Title:  Architecting 3D Intelligence: From Dedicated Accelerators to Heterogeneous Systems through Algorithm-Hardware Co-Evolution

Date: Friday, December 5, 2025

Time: 12:00-14:00 ET

Location:  https://gatech.zoom.us/my/li.sixu 

Sixu Li

Ph.D. Student

School of Computer Science

Georgia Institute of Technology

Committee members

Dr. Yingyan (Celine) Lin, Co-Advisor: College of Computing, Georgia Institute of Technology

Dr. Josiah Hester, Co-Advisor: College of Computing, Georgia Institute of Technology

Dr. Hyesoon Kim: College of Computing, Georgia Institute of Technology

Dr. Tushar Krishna: College of Computing, Georgia Institute of Technology

Dr. Thierry Tambe: Department of Electrical Engineering, Stanford University

Abstract:

The emergence of 3D intelligence systems demands the ability to perceive, reconstruct, and reason about spatial environments in real time and under strict energy constraints. Each stage in this pipeline exhibits a distinct computational profile: perception and reconstruction are dense and regular, rendering combines structured and dynamic access, and reasoning involves highly irregular and memory-intensive computation.
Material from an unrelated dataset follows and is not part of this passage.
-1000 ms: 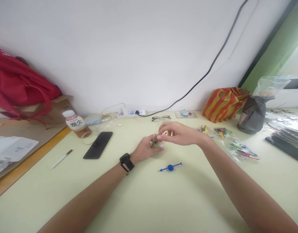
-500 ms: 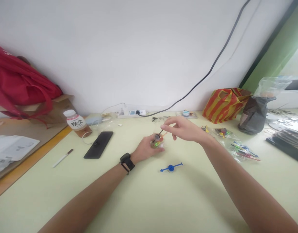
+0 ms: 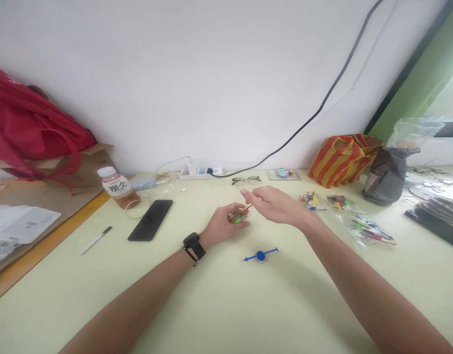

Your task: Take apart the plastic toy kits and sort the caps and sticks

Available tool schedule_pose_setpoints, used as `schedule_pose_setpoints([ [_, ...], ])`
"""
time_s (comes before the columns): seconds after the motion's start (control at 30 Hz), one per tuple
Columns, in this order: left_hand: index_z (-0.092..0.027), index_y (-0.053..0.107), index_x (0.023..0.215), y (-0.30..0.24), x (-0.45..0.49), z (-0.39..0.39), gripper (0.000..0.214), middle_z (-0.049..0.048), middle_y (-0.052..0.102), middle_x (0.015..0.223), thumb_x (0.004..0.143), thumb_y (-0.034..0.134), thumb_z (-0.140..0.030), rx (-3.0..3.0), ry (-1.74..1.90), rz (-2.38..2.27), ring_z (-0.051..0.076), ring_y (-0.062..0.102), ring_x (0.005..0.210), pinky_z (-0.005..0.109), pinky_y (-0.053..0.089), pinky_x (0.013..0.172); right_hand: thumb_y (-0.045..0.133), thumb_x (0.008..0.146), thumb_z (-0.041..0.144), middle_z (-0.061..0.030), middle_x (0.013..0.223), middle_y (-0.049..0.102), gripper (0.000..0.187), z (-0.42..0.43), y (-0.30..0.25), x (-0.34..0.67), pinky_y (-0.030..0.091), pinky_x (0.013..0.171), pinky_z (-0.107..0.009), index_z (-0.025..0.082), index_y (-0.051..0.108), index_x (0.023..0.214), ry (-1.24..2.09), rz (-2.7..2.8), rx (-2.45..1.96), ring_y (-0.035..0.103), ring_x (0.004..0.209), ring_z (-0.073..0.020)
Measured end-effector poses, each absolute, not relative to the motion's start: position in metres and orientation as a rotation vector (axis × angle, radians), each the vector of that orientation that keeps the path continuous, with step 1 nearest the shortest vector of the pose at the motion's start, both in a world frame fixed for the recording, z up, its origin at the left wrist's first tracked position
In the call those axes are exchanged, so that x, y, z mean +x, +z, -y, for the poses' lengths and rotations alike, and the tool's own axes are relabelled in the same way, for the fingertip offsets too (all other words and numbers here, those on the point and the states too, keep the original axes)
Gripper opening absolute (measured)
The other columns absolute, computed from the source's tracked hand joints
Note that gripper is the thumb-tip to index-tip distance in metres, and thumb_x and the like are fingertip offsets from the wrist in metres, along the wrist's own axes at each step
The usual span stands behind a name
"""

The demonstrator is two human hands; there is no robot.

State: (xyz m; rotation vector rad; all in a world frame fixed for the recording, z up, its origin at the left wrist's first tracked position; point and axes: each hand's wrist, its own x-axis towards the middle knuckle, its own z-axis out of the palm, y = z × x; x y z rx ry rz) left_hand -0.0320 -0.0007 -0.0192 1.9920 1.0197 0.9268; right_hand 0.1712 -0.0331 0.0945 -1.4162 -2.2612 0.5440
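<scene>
My left hand (image 3: 224, 225), with a black watch on its wrist, rests on the pale table and is closed round a small bundle of coloured plastic sticks (image 3: 240, 214); red, green and dark ends poke out. My right hand (image 3: 274, 204) hovers just right of it, fingers bent and loosely together, its fingertips touching the top of the bundle. A blue stick with a round hub (image 3: 260, 255) lies on the table just in front of both hands.
Clear bags of coloured sticks (image 3: 366, 228) lie to the right, beside a red-and-yellow striped bag (image 3: 340, 157) and a dark bag (image 3: 386, 177). A black phone (image 3: 150, 219), a bottle (image 3: 118, 188), a pen (image 3: 95, 240), glasses (image 3: 245, 180) and a power strip (image 3: 200, 171) sit to the left and behind.
My right hand rose from the bundle with a thin stick pinched, then came back down to the sticks in my left hand. The left hand stayed put.
</scene>
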Motion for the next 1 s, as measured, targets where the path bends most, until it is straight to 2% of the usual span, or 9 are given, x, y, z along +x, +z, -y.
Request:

This dissertation argues that these algorithmic characteristics naturally correspond to a hardware hierarchy of increasing architectural generality, dedicated accelerators, enhanced GPUs, and heterogeneous GPU–PIM systems, forming a unified framework for 3D intelligence. The dissertation embodies this framework through three concrete systems: Fusion-3D, a domain-specific accelerator that reorganizes neural reconstruction dataflows and spatial tiling for bandwidth-efficient 3D perception. GauRast, an enhanced GPU rasterization pipeline that bridges classical graphics and neural rendering through microarchitectural extensions. ORCHES, a GPU–PIM collaborative system for large-scale reasoning that introduces predictive scheduling and speculative execution to balance computation and memory proximity. Together, these systems establish a co-evolutionary design principle: as algorithmic entropy increases from perception to reasoning, hardware specialization must relax correspondingly, from fixed-function accelerators to flexible heterogeneous systems. This principle not only unifies the presented works but also offers a systematic methodology for designing future hardware that scales with the growing diversity and complexity of 3D intelligent workloads.